The honey badger had never before been treated like this, not even in Lingmere. He trotted inside. ‘Well now, lion, this is a problem indeed,’ he commented. ‘When there is more light, I’ll inspect your paw. I can see which one is paining you, by the way you’re lying.’ He glanced around at the scraps of bone and hide littering the cave floor. ‘You won’t be doing any pouncing for a while, will you? You can’t make a leap on three legs.’

‘I know all that,’ the lioness growled. ‘I shall be confined to catching prey that walks past my nose.’

‘Whoops! Maybe I won’t come so close,’ the badger remarked jocularly, but he didn’t advance any further.

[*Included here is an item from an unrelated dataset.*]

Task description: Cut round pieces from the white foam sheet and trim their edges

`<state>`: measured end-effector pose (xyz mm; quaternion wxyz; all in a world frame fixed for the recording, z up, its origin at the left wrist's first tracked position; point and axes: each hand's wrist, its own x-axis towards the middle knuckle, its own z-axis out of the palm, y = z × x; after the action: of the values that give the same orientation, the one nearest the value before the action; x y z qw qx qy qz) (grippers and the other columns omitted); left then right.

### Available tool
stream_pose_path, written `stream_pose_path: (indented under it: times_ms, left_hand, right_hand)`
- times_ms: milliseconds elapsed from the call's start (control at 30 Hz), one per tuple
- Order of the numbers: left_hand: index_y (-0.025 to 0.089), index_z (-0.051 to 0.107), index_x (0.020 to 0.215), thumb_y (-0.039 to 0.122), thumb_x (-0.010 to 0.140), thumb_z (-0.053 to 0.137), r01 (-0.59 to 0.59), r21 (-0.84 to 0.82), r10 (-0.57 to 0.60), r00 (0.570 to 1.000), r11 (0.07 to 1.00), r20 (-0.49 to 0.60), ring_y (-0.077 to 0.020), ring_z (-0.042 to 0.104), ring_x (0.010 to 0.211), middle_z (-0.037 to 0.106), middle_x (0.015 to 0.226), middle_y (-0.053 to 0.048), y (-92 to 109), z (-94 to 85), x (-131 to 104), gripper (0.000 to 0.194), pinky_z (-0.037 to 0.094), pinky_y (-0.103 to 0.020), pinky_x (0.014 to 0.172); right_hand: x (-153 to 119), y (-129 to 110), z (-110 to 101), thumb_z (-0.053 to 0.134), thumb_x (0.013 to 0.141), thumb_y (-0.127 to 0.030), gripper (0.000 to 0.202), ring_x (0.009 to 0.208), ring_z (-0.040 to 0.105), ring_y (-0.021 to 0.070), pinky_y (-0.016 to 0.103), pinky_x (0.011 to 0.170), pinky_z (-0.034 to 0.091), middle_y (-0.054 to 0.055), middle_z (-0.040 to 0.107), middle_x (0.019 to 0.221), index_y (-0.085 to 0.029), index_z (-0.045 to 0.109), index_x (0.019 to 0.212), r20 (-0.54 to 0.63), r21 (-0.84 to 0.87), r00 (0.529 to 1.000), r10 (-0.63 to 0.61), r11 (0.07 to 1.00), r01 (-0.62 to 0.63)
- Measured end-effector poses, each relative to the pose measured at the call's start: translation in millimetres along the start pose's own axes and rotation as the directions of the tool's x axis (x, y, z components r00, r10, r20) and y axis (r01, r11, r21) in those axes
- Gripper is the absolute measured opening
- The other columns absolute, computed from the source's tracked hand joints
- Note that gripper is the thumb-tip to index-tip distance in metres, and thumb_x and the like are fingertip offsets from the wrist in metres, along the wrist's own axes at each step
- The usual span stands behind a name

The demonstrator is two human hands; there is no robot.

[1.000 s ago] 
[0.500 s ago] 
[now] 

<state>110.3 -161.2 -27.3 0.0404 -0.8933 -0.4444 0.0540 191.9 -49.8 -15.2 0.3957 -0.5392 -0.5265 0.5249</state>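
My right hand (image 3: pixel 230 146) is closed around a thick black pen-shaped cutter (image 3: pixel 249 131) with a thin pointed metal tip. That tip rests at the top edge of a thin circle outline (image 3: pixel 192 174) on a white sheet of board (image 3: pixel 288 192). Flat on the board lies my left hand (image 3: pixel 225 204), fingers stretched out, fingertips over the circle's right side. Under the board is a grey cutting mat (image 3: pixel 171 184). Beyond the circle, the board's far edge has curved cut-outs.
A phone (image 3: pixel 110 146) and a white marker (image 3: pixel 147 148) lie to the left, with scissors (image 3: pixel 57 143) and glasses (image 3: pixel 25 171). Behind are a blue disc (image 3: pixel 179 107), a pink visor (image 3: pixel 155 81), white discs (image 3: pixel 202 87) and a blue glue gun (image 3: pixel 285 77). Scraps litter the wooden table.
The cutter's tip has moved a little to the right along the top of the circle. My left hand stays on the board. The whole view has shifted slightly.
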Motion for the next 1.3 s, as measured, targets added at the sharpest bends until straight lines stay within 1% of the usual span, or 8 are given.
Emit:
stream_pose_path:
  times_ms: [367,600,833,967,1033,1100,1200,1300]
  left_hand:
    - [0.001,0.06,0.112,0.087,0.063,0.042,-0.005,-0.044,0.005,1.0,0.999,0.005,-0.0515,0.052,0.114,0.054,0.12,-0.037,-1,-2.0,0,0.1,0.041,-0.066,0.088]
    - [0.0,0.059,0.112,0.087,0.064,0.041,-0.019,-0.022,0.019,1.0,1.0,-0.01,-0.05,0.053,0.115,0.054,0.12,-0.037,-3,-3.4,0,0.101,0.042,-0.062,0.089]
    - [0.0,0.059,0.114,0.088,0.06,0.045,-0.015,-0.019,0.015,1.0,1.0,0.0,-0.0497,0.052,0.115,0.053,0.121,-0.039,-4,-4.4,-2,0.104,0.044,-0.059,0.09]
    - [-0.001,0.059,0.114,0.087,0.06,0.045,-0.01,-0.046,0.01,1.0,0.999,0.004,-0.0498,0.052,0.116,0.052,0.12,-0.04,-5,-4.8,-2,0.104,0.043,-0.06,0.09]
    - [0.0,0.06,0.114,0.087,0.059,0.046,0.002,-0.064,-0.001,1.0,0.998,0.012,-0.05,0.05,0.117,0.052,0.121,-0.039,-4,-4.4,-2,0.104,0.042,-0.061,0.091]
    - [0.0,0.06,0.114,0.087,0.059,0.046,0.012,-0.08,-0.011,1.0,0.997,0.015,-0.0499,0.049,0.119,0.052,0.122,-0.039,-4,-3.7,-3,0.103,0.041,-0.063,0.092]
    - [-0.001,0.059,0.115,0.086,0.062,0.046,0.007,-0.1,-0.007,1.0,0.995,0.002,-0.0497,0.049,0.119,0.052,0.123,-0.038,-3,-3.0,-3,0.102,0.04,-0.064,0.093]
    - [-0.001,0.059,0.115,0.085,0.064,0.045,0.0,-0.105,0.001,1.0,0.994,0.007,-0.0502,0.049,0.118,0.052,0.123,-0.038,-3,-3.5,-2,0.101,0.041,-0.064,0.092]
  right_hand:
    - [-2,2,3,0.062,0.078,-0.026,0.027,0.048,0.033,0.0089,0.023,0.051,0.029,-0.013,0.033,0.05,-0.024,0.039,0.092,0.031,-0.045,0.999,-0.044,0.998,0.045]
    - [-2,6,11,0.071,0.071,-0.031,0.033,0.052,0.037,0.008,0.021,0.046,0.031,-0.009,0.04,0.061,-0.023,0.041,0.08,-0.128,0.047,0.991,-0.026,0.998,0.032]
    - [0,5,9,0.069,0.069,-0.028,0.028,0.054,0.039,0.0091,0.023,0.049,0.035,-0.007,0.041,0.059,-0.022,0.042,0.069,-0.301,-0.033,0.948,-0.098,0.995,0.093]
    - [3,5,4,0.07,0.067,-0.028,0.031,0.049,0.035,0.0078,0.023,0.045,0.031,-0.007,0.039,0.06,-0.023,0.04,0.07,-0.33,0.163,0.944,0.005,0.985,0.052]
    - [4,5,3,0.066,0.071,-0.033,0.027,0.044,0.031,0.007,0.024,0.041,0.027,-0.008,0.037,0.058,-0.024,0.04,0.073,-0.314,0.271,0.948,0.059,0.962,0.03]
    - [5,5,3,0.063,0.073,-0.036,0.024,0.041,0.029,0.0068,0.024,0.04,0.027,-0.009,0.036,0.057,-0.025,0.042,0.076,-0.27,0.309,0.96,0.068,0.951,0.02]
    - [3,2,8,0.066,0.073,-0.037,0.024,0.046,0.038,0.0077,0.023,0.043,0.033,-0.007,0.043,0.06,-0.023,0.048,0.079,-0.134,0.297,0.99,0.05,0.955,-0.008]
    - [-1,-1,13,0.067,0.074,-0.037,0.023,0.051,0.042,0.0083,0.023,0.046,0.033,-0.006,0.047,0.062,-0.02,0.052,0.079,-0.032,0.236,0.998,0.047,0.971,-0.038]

‘I shall starve,’ Lorna moaned. ‘I can’t live off beetles and grubs.’

‘I will bring you prey,’ the badger said. ‘There are plenty of rabbits and birds and squirrels. I won’t let you starve, lion. We have always been friends, haven’t we?’

‘Yes we have,’ Lorna purred. ‘Thank you, Ratel.’

‘And when you’ve recovered,’ the badger went on, ‘we’ll plot how we can trap that succulent, tender animal we both want so much.’

Lorna snarled. ‘The humans are guarding it. They threw lightning at me and forced me away. They would do the same again.’

The badger grinned, showing his powerful teeth. ‘It was night-time. What if we go by day?’

‘You are cunning. But would it be sensible? Humans are more active in the daylight.’

‘Yes – too busy to wonder if we’re coming.’

‘We’ve tried both daylight and darkness,’ Lorna reminded him. ‘Humans are always on guard, it seems.
I can’t think about it now, Ratel. Pain wipes out everything else.’

‘Do you want to sleep? If so, I’ll go.’

‘I
can’t
sleep. My foot pounds so.’

‘Unfortunate lion,’ said the badger. ‘I’m sorry for you. Do you ever wish you were back in the care of humans?’

‘Until now, no. Now I don’t know how I feel. But I would like to see my sister again.’

On his way back to Lingmere Joel thought a lot about the lionesses and how time was not on their side. When he arrived he was relieved and gladdened by the news that the police had stopped short of shooting Lorna. Now he had a few days’ grace in which to try to trace her and coax her into the open. He believed she might still respond to him in a way she would never do to anyone else. That she would remember him he had no doubt. Theirs was a long association and if anybody could save the day, Joel knew it was himself. But the news from Kamenza was not good. Ellen’s fast continued and she was thin and weak.

Joel lost no time in acquainting himself with all the places in the forest where Lorna had been sighted. Martin accompanied him to the woodland and described everything that had occurred there and how his team had failed at every point. ‘We needed you here from the word go,’ he finished.

‘That might have been wiser, yes,’ Joel agreed. ‘There was no time, though, to think about it. Things went wrong from the outset.’

The team gathered together again with Joel as their leader. They combed the woods, Joel calling the lioness by name at regular intervals. He was confident of some response from Lorna if he could only get to a spot where she could hear him. Each time Joel called, the
men stood silently and strained their ears for a sound. When they heard nothing, they moved to another place.

‘Lorna! Lorna! Lorna!’

The lioness heard the calls faintly from a distance, but the men were not sufficiently close for her to recognise Joel’s voice. She stayed in the cave, only moving to hobble to the stream to drink. While there were humans around she kept herself hidden. The wound in her foot made her extremely vulnerable. If she were discovered in the open, she would not be able to run away.